Well, even though we weren’t going to read the book as a staff (just using it’s idea to record our gratitude) I decided to check into it further. The first thing I typically do when wanting to know about a book is go straight to Amazon…I love the reviews there. And once I got there it certainly didn’t take me long to see that their is a bit of controversy surrounding this book. A few reviews in and I could already see that many out there didn’t appreciate Voskamp’s writing style…apparently it’s quite lyrical and poetical. This didn’t bother me much…I can handle creative writing. But then I started to see that quite a few people have taken issue with some of the content of the book, in particular the last chapter. I then did what anyone would do…went straight to Google and typed in “reformed book review 1000 gifts.” Wait, is that not what you would have done?? Well, I thought this might be the best way to quickly find some like-minded individuals to myself (that was my goal, anyway) that have read and reviewed the book. You can’t just trust any ‘ol book review out there, you know. Well, I found quite a few things out there. Here are a few if you care to peruse them…

Review #1 from reformationtheology.com

Review #2 from Effectual Grace

Review #3 from Sola Sisters

Review #4 from bygracealone.net

Review #5 from Just Jules

Review #6 from Christianity Today

Review #7 from the Berean Library

Review #8 from No Ordinary Faith

Some of these reviews were adamantly against the book while some just cautioned against a few of the underlying (although maybe unintentional) ideas in the book. (I am not necessarily endorsing any of these sites, reviewers, or reviews–this is simply just what I found.) Universally I seemed to find the most offense taken with the last chapter “The Joy of Initmacy.” Apparently Voskmap’s language leans too much to the sensual for some people. There are also cries of “mysticism”, “panentheism”, “universalism” and many other -isms.

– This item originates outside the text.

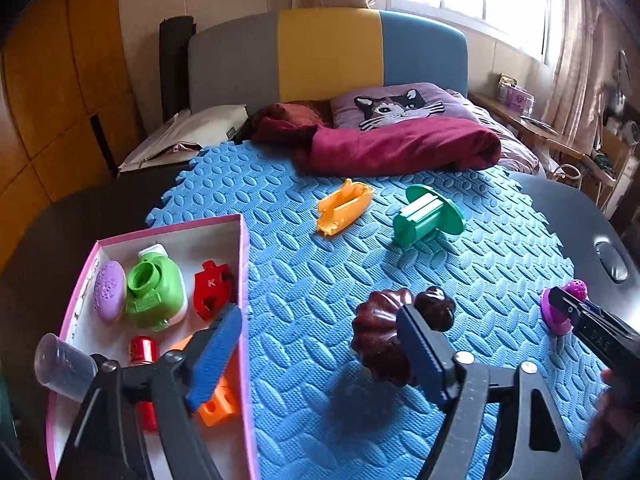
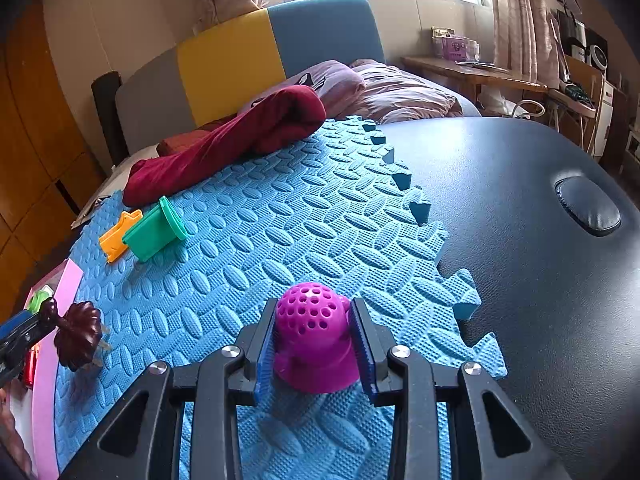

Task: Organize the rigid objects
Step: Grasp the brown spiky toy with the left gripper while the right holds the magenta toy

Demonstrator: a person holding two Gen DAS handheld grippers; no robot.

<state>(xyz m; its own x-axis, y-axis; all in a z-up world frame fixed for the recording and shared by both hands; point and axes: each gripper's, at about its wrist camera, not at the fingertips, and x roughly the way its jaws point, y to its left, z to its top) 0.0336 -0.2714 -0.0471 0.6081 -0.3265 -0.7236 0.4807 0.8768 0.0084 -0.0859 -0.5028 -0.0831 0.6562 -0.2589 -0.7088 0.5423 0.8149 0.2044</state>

So, what did I do? Well, I decided to read it of course. Just as with The Shack, 23 Minutes in Hell, Blue Like Jazz and more, I am just drawn to controversy over books. I like to be in the know. When I finish the book I will post my thoughts.

Meanwhile, you can read the first chapter of the book here.

Also, Voskamp responded to the controversy over her book on her blog in this post. (Unfortunately, at this time, this link is not working and I have not yet been able to read her response–hopefully this will be fixed soon.)

Were you aware of this book? The controversy? Have you read it? Liked it? Disagreed with it? Let me know your thoughts…


2 thoughts on “1000 Gifts

  1. Michelle, hello! Funny enough, I found your blog because I googled the exact phrase that you mentioned in this post. I literally laughed out loud when I read that you had googled it, too. 🙂

    Some other friends and I are writing a blog about applying the gospel to the mundane (DomesticKingdom.com). Some specific posts are about how the mundane circumstances of life can be gifts that God gives us which are meant to lead us to worship Him as the ultimate gift.

    One reader said the blog’s theme reminds her of the 1000 Gifts book, “except that Domestic Kingdom is about the gospel.” This made me very curious about the 1000 Gifts book, so I just bought a copy while we’re here visiting the States. Would love to dialogue with you about it sometime!